Menjelang tahun 1980, TNI-AU (Tentara Nasional Indonesia-Angkatan Udara) melakukan penambahan dan modernisasi alutsista (alat utama sistem senjata), termasuk pembelian Lockheed L-100-30 Super Hercules.

Sebelumnya TNI-AU telah memiliki satu skudron Lockheed C-130 Hercules tapi ini dari versi B, diterima pada tahun 1960. Hampir tiga puluh tahun kemudian, TNI-AU mengakusisi versi pengembangannya, Super Hercules dengan kontrak pembelian ditandatangani pada bulan Februari 1978.

Pesawat pesanan pertama ini direncanakan digunakan sebagai pesawat angkut VIP (Very Important Person) sekaligus sebagai pesawat komando. Untuk membedakannya dengan Hercules lain, Menhankam (Menteri Pertahanan dan Keamanan) Jenderal M. Yusuf yang mengusulkan pembelian pesawat ini memberikan registrasi khusus A-1314, di mana angka-angka tersebut bila dijumlahkan menghasilkan angka sembilan alias angka keberuntungan.

A-1314-Jemput-2
Rombongan TNI-AU yang diutus belajar dan membawa Super Hercules ke Indonesia, dari kiri ke kanan, Mayor Penerbang (Pnb) Paryanto, Kapten (Pnb) Hari Priyadi, Kapten (Pnb) Bachrudin, Letnan Kolonel (Pnb) Yusman Tahar (Komandan Skuadron Angkut 31), Peltu (Pembantu Letnan Satu) Sukandar, Kapten TPT Gunawan, dan instruktur dari Lockheed, Roy Reynold.

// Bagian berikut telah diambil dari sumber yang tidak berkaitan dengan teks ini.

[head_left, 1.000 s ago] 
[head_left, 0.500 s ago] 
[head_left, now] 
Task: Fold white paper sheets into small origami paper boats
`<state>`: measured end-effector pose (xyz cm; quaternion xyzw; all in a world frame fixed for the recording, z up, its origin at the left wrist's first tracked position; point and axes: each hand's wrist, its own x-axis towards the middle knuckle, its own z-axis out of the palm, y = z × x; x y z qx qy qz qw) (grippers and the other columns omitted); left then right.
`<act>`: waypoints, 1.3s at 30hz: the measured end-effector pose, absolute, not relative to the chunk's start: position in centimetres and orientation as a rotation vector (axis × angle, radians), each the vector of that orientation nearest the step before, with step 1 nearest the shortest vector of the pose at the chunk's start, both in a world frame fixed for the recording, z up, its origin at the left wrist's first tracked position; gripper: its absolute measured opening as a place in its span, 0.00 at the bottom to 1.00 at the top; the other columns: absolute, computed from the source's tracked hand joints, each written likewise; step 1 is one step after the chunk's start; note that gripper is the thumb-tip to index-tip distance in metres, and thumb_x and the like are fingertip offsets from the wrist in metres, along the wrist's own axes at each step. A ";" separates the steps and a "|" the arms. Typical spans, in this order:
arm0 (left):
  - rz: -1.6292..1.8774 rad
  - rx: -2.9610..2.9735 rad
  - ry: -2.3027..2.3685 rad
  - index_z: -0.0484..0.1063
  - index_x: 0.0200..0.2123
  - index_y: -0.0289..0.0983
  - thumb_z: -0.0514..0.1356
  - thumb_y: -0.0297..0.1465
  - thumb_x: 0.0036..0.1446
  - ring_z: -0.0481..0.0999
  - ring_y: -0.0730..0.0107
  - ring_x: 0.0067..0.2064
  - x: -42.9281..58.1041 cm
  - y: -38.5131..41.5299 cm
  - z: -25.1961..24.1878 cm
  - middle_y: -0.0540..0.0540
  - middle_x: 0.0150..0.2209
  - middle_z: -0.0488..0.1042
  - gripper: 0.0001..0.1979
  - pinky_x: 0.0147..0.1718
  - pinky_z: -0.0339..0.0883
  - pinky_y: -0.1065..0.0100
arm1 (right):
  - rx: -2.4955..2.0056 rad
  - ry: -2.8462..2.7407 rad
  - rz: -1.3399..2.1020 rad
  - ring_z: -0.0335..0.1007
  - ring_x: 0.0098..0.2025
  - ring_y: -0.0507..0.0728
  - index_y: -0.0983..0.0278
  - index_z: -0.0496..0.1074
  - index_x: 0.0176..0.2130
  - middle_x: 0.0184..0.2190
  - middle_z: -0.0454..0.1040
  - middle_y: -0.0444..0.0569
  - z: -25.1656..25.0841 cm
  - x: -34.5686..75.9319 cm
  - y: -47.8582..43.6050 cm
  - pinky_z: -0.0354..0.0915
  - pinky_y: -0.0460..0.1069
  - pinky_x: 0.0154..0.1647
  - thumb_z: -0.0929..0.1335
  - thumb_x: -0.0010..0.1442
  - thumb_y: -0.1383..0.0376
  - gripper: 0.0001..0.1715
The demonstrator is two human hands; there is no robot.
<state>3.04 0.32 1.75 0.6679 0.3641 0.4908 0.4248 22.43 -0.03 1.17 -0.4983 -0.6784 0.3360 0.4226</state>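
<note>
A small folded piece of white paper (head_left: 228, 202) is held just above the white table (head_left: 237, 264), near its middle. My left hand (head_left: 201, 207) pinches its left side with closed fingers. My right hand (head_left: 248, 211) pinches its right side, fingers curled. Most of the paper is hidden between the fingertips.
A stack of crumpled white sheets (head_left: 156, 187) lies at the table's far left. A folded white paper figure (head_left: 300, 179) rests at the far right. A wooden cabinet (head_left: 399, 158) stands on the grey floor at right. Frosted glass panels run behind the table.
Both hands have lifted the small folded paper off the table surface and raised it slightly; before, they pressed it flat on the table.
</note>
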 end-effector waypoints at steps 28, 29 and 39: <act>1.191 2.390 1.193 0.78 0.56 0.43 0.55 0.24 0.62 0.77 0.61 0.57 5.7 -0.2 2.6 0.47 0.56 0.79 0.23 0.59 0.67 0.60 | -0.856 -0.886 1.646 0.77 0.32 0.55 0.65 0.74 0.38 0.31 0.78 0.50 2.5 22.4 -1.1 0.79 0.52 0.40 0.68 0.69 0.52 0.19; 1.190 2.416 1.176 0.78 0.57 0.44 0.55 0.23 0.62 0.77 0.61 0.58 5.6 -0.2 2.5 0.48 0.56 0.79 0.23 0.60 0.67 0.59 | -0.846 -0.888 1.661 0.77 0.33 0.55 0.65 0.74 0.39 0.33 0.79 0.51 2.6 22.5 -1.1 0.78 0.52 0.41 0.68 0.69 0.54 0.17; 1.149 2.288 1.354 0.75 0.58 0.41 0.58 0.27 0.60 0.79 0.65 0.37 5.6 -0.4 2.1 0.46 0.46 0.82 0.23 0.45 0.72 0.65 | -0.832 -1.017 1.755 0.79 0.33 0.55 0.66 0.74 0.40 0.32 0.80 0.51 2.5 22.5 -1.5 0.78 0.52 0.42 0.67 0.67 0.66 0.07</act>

Pada tanggal 7 Maret 1979, Kopatdara (Komando Paduan Tempur Udara) memberangkatkan dua grup kru pesawat berjumlah enam orang yang berasal dari Skuadron Angkut 31 menuju pabrik Lockheed, Marietta, Amerika Serikat dari Jakarta. Keenam orang itu adalah Mayor Penerbang (Pnb) Paryanto, Letnan Kolonel (Pnb) Yusman Tahar, Kapten (Pnb) Hari Priyadi, Kapten (Pnb) Bachrudin,  Kapten TPT Gunawan, dan Peltu (Pembantu Letnan Satu) Sukandar, mereka berangkat menggunakan pesawat milik maskapai Cathay Pacific menuju Singapura, Hongkong, dan Tokyo. Dari Jepang rombongan melanjutkan perjalanan ke Chicago lalu dari sana berlanjut ke Atlanta, Georgia. Rombongan ini diantar dengan mobil menuju kota Marietta.

Di kota inilah keenam calon kru Super Hercules TNI-AU belajar selama 1,5 bulan dan dimulai pada tanggal 11 Maret dengan mengikuti pelajaran ground school. Pelajaran ini berlangsung selama tiga minggu, dari pukul 08.00 s/d 16.00 dengan istirahat makan siang. Cukup padat karena waktunya sangat singkat. Walaupun demikian karena sudah berpengalaman mengoperasikan dan menerbangkan Hercules tidak terlalu sulit karena dasarnya kurang lebih sama.

Setelah ground school, barulah mereka belajar terbang (flight training). Meskipun menerbangkan Hercules adalah “makanan sehari-hari” namun ada perbedaan yang harus diperhatikan antara versi B dengan L-100-30. Perbedaan yang menyolok itu adalah TOG (Take Off Gross Weight) yang lebih berat dari versi B mencapai 155.000 lbs (70 ton), badan pesawat lebih panjang 4,5 meter (15 kaki), radar lebih canggih, dan sistem navigasi INS (Inertial Navigation System).

Untuk sistem INS, mereka kagum karena memang baru kali itu merasakan kehebatan alat navigasi ini. Super Hercules dapat terbang menuju tempat atau posisi yang dikehendaki secara akurat tanpa membutuhkan navigator lagi. Kru penerbang cukup memasukan data-data koordinat dari setiap check point meliputi arah (track), jarak (distance), waktu (time), dan posisi (position) ke dalam sistem INS.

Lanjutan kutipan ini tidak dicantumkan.